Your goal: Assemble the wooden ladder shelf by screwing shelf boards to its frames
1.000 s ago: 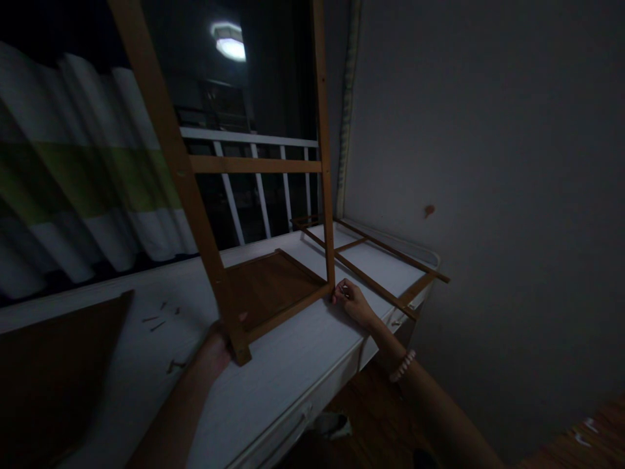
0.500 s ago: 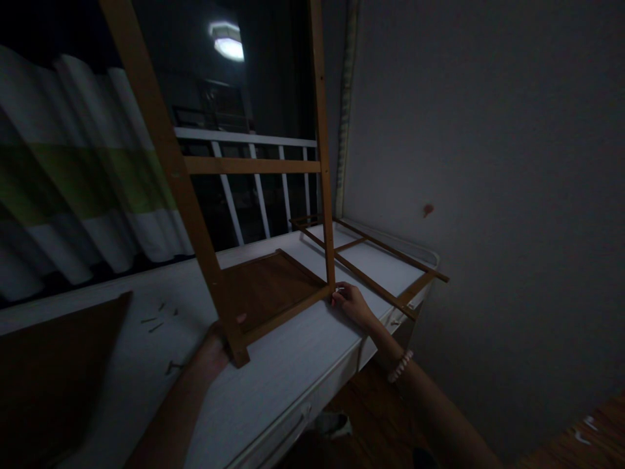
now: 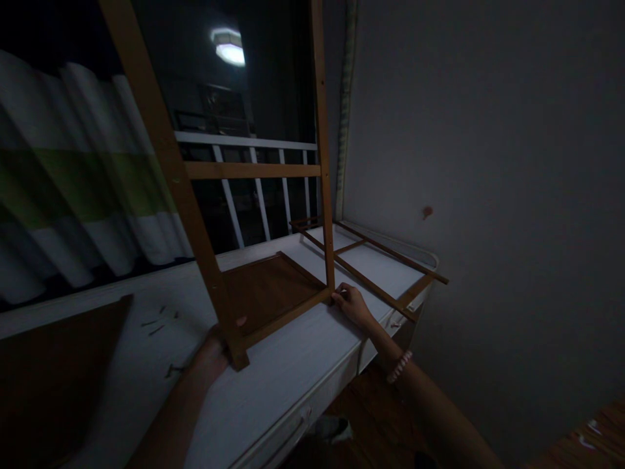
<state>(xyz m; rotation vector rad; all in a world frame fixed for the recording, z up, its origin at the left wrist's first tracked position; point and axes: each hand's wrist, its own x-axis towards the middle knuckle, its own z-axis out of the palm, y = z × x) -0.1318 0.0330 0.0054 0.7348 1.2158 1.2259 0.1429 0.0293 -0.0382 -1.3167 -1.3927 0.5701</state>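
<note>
A wooden frame (image 3: 254, 170) stands upright on the white desk (image 3: 288, 365), with a brown panel (image 3: 273, 290) lying flat at its bottom. My left hand (image 3: 212, 355) is closed around the frame's lower left corner, the thumb showing above the panel's edge and the other fingers hidden behind the leg. At the bottom of the right leg, my right hand (image 3: 350, 305) pinches with thumb and fingertips against the outer side. Whatever small thing those fingers hold is hidden. Several screws (image 3: 156, 330) lie on the desk left of my left hand.
A second wooden frame (image 3: 368, 277) lies flat on the desk's right end, against the wall. Another dark brown board (image 3: 58, 365) rests at the left. Behind are a striped curtain (image 3: 83, 176) and a window with white railings (image 3: 258, 189). Drawer handles (image 3: 306, 415) line the desk front.
The fingers of my right hand have turned slightly at the leg, and a pale glint between them no longer shows. My left hand keeps its hold and the frame stays in place.
</note>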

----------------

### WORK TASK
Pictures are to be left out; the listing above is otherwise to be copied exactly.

### SOLUTION TO THIS EXERCISE
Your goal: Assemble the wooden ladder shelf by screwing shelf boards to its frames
1.000 s ago: 
0.500 s ago: 
now: 
<state>(xyz m; rotation vector rad; all in a world frame fixed for the recording, z up, its origin at the left wrist's first tracked position; point and axes: each hand's wrist, its own x-axis towards the middle knuckle, its own z-axis out of the palm, y = z × x) -0.1318 0.0330 0.0054 0.7348 1.2158 1.2259 0.1429 0.0293 -0.0382 -1.3167 -1.3927 0.5701</state>
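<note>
A wooden frame (image 3: 254, 170) stands upright on the white desk (image 3: 288, 365), with a brown panel (image 3: 273, 290) lying flat at its bottom. My left hand (image 3: 212, 355) is closed around the frame's lower left corner, the thumb showing above the panel's edge and the other fingers hidden behind the leg. At the bottom of the right leg, my right hand (image 3: 350, 305) pinches with thumb and fingertips against the outer side. Whatever small thing those fingers hold is hidden. Several screws (image 3: 156, 330) lie on the desk left of my left hand.
A second wooden frame (image 3: 368, 277) lies flat on the desk's right end, against the wall. Another dark brown board (image 3: 58, 365) rests at the left. Behind are a striped curtain (image 3: 83, 176) and a window with white railings (image 3: 258, 189). Drawer handles (image 3: 306, 415) line the desk front.
The fingers of my right hand have turned slightly at the leg, and a pale glint between them no longer shows. My left hand keeps its hold and the frame stays in place.
</note>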

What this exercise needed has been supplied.